# [Your task]
The whole listing below should be duplicated exactly, with nothing left out.

# [Input data]
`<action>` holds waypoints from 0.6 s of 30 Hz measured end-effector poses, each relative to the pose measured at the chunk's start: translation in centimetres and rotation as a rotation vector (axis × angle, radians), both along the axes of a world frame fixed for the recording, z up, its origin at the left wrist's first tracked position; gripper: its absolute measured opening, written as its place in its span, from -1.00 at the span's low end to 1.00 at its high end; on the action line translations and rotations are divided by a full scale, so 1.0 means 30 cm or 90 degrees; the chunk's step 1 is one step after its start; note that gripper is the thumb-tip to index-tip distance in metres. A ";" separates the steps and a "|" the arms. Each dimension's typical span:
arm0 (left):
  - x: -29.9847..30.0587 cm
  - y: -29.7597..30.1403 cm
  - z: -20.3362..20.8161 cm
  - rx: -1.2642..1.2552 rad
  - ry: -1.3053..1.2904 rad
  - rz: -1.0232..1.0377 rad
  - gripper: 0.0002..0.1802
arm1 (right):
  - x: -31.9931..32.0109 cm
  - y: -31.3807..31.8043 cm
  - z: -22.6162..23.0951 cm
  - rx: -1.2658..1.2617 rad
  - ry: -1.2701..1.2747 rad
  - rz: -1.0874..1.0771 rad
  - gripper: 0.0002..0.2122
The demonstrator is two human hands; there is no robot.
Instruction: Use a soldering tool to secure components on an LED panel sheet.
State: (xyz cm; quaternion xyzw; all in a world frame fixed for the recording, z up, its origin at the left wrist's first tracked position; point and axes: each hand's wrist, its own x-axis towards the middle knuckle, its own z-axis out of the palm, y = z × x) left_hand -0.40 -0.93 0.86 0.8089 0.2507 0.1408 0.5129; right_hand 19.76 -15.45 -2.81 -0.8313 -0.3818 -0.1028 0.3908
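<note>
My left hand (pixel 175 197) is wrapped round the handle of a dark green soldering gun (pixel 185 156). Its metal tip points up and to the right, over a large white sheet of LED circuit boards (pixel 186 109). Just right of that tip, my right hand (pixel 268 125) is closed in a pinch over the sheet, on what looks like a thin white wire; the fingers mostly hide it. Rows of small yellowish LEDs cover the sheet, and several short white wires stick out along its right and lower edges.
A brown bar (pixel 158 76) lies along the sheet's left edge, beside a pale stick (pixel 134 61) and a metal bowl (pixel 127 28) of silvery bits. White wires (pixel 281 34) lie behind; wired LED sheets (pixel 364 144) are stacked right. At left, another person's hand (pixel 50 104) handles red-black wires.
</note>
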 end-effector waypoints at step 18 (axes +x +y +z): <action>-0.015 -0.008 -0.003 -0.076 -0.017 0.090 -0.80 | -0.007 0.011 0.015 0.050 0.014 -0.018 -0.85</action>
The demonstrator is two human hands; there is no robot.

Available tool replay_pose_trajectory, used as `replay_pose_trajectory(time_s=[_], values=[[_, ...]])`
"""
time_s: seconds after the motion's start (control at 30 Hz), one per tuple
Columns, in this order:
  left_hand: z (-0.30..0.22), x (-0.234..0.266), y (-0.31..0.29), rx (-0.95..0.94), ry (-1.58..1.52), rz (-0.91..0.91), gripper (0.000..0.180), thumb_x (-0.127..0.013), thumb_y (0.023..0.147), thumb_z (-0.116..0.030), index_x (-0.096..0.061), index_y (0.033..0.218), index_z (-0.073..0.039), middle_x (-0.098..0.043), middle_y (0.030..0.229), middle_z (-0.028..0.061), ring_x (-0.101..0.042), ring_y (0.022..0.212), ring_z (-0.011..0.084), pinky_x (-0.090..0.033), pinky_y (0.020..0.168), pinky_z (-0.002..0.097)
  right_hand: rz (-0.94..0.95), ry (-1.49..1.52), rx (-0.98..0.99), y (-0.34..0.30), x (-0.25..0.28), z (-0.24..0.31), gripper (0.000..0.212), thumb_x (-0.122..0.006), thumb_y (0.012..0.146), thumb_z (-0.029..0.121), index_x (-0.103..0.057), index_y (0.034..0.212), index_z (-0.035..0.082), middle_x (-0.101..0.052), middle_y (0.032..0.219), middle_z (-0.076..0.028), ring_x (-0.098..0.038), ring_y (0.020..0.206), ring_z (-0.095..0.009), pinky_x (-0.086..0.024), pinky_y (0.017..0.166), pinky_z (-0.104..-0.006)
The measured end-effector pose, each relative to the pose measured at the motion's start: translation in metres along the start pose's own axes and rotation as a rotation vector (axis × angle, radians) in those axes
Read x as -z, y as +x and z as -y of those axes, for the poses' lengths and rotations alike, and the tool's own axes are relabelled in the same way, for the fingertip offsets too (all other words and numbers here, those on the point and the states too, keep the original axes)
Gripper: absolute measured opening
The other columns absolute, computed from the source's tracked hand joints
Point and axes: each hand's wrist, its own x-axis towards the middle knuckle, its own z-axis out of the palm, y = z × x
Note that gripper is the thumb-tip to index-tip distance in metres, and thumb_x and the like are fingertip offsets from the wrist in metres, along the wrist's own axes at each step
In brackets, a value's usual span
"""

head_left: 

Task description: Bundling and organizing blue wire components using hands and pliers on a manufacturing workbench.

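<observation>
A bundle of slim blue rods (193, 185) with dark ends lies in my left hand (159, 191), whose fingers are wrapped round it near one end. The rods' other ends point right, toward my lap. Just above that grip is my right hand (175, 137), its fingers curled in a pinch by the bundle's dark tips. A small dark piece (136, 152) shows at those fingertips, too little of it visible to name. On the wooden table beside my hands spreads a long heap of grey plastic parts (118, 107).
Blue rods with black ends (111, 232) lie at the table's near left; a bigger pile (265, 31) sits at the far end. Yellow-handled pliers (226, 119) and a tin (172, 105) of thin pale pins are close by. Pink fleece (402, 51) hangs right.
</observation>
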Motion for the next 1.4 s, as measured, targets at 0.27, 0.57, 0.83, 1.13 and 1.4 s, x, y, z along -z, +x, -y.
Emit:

# [Response for this exercise]
`<action>` holds waypoints from 0.6 s of 30 Hz measured end-effector poses, each relative to the pose measured at the chunk's start: translation in centimetres and rotation as a rotation vector (axis × angle, radians), both along the axes of a world frame fixed for the recording, z up, its origin at the left wrist's first tracked position; gripper: its absolute measured opening, written as its place in its span, from -1.00 at the span's low end to 1.00 at its high end; on the action line translations and rotations are divided by a full scale, so 1.0 means 30 cm or 90 degrees; the chunk's step 1 is one step after its start; note that gripper is the thumb-tip to index-tip distance in metres. A ";" separates the steps and a "|" the arms. Each dimension's typical span:
arm0 (left):
  - x: -29.9847..30.0587 cm
  - y: -29.7597..30.1403 cm
  - z: -20.3362..20.8161 cm
  - rx: -1.2642..1.2552 rad
  - ry: -1.3053..1.2904 rad
  - rz: -1.0232..1.0377 rad
  - gripper: 0.0002..0.1802
arm1 (right):
  - x: -31.9931..32.0109 cm
  - y: -31.3807..31.8043 cm
  - z: -22.6162..23.0951 cm
  - rx: -1.2658..1.2617 rad
  - ry: -1.2701..1.2747 rad
  - rz: -1.0874..1.0771 rad
  - gripper: 0.0002..0.2122
The demonstrator is two human hands; there is no robot.
Instruction: Use a soldering tool to secure components on an LED panel sheet.
State: (xyz cm; quaternion xyzw; all in a world frame fixed for the recording, z up, its origin at the left wrist's first tracked position; point and axes: each hand's wrist, its own x-axis towards the middle knuckle, its own z-axis out of the palm, y = z × x) left_hand -0.40 -0.93 0.86 0.8089 0.2507 0.1408 0.5129; right_hand 19.76 -15.45 -2.81 -0.8313 -0.3818 -0.1028 0.3908
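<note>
My left hand (pixel 175 197) is wrapped round the handle of a dark green soldering gun (pixel 185 156). Its metal tip points up and to the right, over a large white sheet of LED circuit boards (pixel 186 109). Just right of that tip, my right hand (pixel 268 125) is closed in a pinch over the sheet, on what looks like a thin white wire; the fingers mostly hide it. Rows of small yellowish LEDs cover the sheet, and several short white wires stick out along its right and lower edges.
A brown bar (pixel 158 76) lies along the sheet's left edge, beside a pale stick (pixel 134 61) and a metal bowl (pixel 127 28) of silvery bits. White wires (pixel 281 34) lie behind; wired LED sheets (pixel 364 144) are stacked right. At left, another person's hand (pixel 50 104) handles red-black wires.
</note>
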 end-effector waypoints at step 18 (axes +x +y +z): <action>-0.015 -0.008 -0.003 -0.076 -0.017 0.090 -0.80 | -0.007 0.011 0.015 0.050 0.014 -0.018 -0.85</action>
The demonstrator is two human hands; there is no robot.

Available tool replay_pose_trajectory, used as `replay_pose_trajectory(time_s=[_], values=[[_, ...]])`
"""
time_s: seconds after the motion's start (control at 30 Hz), one per tuple
Columns, in this order:
  left_hand: z (-0.30..0.22), x (-0.234..0.266), y (-0.31..0.29), rx (-0.95..0.94), ry (-1.58..1.52), rz (-0.91..0.91), gripper (0.000..0.180), thumb_x (-0.127..0.013), thumb_y (0.023..0.147), thumb_z (-0.116..0.030), index_x (-0.096..0.061), index_y (0.033..0.218), index_z (-0.073..0.039), middle_x (-0.098..0.043), middle_y (0.030..0.229), middle_z (-0.028..0.061), ring_x (-0.101..0.042), ring_y (0.022..0.212), ring_z (-0.011..0.084), pinky_x (-0.090..0.033), pinky_y (0.020..0.168), pinky_z (-0.002..0.097)
  right_hand: rz (-0.94..0.95), ry (-1.49..1.52), rx (-0.98..0.99), y (-0.34..0.30), x (-0.25..0.28), z (-0.24..0.31), gripper (0.000..0.212), thumb_x (-0.122..0.006), thumb_y (0.012..0.146), thumb_z (-0.029..0.121), index_x (-0.103..0.057), index_y (0.034..0.212), index_z (-0.035..0.082), middle_x (-0.101..0.052), middle_y (0.032..0.219), middle_z (-0.076..0.028), ring_x (-0.098..0.038), ring_y (0.020..0.206), ring_z (-0.095..0.009), pinky_x (-0.086..0.024), pinky_y (0.017..0.166), pinky_z (-0.104..-0.006)
The measured end-effector pose, each relative to the pose measured at the motion's start: translation in metres along the start pose's own axes and rotation as a rotation vector (axis × angle, radians) in those axes
Read x as -z, y as +x and z as -y of those axes, for the poses' lengths and rotations alike, and the tool's own axes are relabelled in the same way, for the fingertip offsets too (all other words and numbers here, those on the point and the states too, keep the original axes)
Gripper: absolute measured opening
The other columns absolute, computed from the source's tracked hand joints
Point and axes: each hand's wrist, its own x-axis towards the middle knuckle, its own z-axis out of the palm, y = z × x
Note that gripper is the thumb-tip to index-tip distance in metres, and thumb_x and the like are fingertip offsets from the wrist in metres, along the wrist's own axes at each step
In brackets, a value's usual span
"""

head_left: 

Task description: Bundling and organizing blue wire components using hands and pliers on a manufacturing workbench.

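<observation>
A bundle of slim blue rods (193, 185) with dark ends lies in my left hand (159, 191), whose fingers are wrapped round it near one end. The rods' other ends point right, toward my lap. Just above that grip is my right hand (175, 137), its fingers curled in a pinch by the bundle's dark tips. A small dark piece (136, 152) shows at those fingertips, too little of it visible to name. On the wooden table beside my hands spreads a long heap of grey plastic parts (118, 107).
Blue rods with black ends (111, 232) lie at the table's near left; a bigger pile (265, 31) sits at the far end. Yellow-handled pliers (226, 119) and a tin (172, 105) of thin pale pins are close by. Pink fleece (402, 51) hangs right.
</observation>
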Motion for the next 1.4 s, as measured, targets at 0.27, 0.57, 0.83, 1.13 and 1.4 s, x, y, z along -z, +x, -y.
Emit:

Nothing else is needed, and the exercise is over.